ZF-8715: Inconsistent encoding across several view helpers

Description

Zend_Dojo's _renderLayers() method includes a call to htmlentities(). Unfortunately, it does not pull the encoding from the view object, which means it will only work on ASCII characters, which can potentially open multibyte XSS vectors.

Zend_View_Helper_Placeholder_Container, line 29, hardcodes the encoding (instead of using the view object's), and should likely use htmlspecialchars() instead.

Zend_Form_Decorator_HtmlTag, Zend_Service_Twitter, Zend_Feed_Element, and Zend_View_Helper_Navigation_Sitemap hardcode htmlspecialchars() calls to use UTF-8.

Zend_Log_Formatter_Xml, Zend_Tag_Cloud_Decorator_HtmlTag, Zend_Tag_Cloud_Decorator_HtmlCloud, and Zend_View_Helper_HeadStyle do not pass encoding information at all.

Zend_Filter_HtmlEntities defaults to ISO-8859-1, but should default to UTF-8 (same applies to Zend_View). Additionally, for consistency, it should implement a setEncoding() method that proxies to setCharset() (or vice-versa).

Basically, all instances of htmlentities() and/or htmlspecialchars() should use the encoding argument (3rd parameter), defaulting to UTF-8 if no encoding is known.

Comments

Updated subject and description to be comprehensive of all reported components.

Actually, Zend_View_Helper_Placeholder_Container_Standalone does use the view by default; only in the absence of a view object does it call htmlentities with a hard-coded encoding. I think in this case, it fits fine.

Zend_Service_Twitter hardcodes the encoding due to expectations of the Twitter API, and, as such, is correct in the current implementation.

All code updated in both trunk and 1.9 release branch.

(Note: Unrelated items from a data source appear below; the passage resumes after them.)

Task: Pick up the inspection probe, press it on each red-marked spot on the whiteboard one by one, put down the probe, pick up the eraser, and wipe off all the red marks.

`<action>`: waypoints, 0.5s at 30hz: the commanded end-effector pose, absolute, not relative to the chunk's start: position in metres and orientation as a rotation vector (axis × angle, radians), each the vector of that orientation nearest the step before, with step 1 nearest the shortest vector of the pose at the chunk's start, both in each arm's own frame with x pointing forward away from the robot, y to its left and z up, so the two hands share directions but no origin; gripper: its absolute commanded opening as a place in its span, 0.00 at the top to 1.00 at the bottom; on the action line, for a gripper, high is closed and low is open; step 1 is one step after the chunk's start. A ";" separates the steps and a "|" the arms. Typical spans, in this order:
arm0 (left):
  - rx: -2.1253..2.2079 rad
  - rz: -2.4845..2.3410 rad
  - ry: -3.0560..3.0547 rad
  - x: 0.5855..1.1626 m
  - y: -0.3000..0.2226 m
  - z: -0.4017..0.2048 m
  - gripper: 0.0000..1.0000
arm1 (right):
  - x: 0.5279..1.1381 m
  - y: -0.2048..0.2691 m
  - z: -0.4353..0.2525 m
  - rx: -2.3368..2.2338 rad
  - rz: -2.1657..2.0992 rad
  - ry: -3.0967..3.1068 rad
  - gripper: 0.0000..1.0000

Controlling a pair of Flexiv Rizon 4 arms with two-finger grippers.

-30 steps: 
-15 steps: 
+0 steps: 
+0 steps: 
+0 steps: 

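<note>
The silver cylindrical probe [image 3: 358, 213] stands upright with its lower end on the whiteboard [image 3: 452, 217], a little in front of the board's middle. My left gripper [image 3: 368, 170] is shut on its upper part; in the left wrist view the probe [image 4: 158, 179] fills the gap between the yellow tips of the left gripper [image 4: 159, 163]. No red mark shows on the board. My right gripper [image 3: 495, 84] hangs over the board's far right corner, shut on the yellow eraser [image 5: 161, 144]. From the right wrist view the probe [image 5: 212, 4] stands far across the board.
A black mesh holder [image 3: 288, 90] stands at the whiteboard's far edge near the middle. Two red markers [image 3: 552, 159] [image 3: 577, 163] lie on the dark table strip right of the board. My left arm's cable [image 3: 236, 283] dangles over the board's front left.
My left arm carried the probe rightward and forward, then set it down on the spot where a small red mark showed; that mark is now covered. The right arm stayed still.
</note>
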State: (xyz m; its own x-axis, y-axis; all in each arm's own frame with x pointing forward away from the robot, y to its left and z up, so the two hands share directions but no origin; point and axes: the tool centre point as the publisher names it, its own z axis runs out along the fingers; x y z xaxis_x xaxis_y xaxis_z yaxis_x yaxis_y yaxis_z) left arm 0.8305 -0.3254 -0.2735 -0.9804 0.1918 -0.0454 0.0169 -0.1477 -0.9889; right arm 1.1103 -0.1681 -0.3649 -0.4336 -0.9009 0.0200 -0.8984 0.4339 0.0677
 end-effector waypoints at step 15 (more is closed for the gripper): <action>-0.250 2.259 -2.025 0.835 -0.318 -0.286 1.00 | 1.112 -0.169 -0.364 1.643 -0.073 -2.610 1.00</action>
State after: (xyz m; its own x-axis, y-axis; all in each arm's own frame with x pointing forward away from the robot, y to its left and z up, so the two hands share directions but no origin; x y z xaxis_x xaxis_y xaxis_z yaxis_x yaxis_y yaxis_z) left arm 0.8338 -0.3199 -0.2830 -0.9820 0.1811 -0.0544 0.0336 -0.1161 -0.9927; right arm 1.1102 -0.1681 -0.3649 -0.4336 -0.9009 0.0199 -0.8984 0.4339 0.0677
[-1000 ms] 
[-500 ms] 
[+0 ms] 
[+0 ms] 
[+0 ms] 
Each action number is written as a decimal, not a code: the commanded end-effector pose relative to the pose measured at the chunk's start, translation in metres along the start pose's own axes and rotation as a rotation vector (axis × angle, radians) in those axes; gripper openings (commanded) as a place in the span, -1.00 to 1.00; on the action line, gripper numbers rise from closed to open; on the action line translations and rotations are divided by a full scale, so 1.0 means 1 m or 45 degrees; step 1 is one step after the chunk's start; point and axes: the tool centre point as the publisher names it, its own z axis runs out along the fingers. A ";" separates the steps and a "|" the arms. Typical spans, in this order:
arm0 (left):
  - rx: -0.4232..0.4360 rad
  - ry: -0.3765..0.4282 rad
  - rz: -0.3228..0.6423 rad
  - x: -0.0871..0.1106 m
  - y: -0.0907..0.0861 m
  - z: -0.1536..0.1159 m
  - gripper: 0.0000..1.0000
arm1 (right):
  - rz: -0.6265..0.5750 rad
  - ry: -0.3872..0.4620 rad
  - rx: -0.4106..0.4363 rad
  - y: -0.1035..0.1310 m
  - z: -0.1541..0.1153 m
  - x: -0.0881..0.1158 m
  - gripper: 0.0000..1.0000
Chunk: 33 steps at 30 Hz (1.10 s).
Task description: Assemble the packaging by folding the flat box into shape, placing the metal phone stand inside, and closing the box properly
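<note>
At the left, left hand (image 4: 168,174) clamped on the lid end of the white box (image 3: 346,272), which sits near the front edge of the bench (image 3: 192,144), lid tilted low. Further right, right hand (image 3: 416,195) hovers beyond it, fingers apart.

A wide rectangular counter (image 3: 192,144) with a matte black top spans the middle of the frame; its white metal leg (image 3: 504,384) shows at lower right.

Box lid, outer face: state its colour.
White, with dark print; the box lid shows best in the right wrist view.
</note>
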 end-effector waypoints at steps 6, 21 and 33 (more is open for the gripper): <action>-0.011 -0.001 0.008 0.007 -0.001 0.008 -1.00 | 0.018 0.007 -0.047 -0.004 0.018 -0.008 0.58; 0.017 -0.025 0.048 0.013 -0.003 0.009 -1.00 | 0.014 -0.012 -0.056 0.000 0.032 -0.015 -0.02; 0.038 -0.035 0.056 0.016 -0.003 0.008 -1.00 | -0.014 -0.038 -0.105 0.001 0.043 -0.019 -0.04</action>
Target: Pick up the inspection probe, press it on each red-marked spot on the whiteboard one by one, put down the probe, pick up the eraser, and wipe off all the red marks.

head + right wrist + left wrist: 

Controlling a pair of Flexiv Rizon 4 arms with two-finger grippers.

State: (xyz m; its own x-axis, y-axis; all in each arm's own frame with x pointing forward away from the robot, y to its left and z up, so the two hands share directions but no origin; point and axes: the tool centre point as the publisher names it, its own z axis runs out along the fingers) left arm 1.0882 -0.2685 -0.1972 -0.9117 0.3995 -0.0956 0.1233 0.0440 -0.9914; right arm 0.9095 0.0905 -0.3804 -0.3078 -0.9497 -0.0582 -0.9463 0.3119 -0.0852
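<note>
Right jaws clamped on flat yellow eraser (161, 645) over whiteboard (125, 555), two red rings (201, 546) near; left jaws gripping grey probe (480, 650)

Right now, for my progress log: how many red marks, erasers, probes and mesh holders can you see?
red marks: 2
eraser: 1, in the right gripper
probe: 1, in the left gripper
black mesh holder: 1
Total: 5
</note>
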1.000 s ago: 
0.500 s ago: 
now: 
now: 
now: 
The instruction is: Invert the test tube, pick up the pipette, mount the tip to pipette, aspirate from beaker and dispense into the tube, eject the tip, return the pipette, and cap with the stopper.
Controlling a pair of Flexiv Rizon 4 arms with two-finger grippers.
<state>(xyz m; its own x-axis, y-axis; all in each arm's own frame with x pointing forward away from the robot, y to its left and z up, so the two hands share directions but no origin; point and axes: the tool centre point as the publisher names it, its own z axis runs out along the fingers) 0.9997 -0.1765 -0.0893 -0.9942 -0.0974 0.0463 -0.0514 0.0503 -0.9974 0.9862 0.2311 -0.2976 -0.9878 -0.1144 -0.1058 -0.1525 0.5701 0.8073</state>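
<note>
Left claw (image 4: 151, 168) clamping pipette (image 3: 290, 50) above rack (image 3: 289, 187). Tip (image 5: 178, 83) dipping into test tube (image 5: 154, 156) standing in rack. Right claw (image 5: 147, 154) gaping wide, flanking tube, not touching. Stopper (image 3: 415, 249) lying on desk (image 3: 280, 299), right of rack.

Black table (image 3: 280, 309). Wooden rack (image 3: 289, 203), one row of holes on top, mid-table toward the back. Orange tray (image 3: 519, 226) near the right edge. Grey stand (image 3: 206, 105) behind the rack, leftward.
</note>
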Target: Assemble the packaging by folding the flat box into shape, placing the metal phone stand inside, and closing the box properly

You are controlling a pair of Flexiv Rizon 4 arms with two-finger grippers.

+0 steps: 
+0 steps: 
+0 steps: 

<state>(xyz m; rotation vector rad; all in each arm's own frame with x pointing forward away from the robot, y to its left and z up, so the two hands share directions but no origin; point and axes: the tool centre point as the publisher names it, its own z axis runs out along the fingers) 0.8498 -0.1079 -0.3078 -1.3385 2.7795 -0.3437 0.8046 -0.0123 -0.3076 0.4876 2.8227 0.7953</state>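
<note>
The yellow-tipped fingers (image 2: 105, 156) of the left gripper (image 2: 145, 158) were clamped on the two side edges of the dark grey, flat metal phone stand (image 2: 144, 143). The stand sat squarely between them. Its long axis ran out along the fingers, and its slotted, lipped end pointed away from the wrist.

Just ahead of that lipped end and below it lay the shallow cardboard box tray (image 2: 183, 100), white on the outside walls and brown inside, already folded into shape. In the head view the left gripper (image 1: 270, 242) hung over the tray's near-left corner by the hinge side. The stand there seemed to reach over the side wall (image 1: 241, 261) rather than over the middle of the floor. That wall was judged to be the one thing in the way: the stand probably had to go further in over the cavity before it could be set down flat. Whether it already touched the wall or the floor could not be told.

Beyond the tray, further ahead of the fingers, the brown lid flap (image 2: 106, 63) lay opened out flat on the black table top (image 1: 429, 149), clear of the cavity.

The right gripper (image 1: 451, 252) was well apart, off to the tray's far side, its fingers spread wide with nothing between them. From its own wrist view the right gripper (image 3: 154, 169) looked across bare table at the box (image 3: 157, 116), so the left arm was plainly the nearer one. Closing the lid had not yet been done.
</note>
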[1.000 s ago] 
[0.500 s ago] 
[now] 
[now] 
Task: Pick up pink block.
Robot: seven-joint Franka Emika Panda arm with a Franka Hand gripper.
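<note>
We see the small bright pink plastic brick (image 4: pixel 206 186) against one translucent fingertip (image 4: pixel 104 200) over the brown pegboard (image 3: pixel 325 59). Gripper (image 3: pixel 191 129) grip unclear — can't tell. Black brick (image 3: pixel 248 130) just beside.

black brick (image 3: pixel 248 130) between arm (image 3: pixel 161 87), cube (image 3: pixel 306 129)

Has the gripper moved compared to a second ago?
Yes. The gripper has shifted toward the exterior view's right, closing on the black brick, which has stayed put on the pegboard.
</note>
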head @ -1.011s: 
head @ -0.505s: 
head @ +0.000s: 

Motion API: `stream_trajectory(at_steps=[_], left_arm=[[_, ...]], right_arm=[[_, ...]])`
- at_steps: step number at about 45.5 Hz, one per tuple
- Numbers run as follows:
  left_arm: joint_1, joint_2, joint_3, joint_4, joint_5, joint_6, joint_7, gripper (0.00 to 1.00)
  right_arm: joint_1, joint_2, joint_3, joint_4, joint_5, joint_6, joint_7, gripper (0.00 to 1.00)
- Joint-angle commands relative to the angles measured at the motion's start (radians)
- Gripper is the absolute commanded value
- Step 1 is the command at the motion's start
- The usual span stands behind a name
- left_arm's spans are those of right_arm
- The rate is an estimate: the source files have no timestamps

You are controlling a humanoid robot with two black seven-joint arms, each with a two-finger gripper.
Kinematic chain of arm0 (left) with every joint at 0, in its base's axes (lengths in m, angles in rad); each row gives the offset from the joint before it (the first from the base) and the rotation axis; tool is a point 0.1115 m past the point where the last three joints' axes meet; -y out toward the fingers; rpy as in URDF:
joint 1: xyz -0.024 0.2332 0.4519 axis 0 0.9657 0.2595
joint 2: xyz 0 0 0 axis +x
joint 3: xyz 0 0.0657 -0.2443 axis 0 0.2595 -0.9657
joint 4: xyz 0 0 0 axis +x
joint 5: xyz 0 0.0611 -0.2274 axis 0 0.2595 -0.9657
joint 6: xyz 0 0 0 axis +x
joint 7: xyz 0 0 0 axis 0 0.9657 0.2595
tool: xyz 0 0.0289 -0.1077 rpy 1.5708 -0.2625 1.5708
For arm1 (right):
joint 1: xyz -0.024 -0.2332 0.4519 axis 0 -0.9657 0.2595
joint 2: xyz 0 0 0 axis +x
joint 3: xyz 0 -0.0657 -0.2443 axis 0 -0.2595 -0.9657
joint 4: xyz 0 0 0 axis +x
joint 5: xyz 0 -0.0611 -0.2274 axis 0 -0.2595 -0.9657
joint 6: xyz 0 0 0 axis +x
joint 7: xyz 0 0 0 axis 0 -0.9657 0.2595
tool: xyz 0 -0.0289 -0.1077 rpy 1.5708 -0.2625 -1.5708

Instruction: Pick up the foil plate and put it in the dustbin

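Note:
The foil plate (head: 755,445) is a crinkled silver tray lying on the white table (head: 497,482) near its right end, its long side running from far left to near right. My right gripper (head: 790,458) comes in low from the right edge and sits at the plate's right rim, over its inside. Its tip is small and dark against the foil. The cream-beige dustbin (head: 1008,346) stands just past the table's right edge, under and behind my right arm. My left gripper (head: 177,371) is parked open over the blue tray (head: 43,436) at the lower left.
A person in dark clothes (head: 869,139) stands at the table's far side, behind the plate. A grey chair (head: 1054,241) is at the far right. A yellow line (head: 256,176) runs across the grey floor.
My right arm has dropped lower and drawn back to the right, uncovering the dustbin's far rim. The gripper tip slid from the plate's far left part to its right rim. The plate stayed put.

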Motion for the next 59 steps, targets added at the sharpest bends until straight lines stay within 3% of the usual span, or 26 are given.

Added Zend_Form to list of components affected

Hint: r20104 could be seen as BC break for Zend_Filter_HtmlEntities.

Problematic changes: 1.) Encoding defaults changed 2.) Protected members changed

This could lead to problems with existing classes extending this filter. Therefor a migration note should be added to the 1.10 migration chapter.

As the change has also be backported to 1.9 series the migration note should be added to the 1.9 migration chapter.

The encoding issues are security related, so as such, necessary. The changes from CharSet to Encoding are more consistency, however -- but it made sense to deal with those at the same time.

I'll update the migration chapter in the morning prior to packaging the release.

As for the protected member changes, the change should be transparent due to how the setters were written and the use of the new accessors for retrieving the values (instead of using the protected members directly); it's unlikely developers are overriding the setters/accessors in most cases anyways. I'll still make a note, however.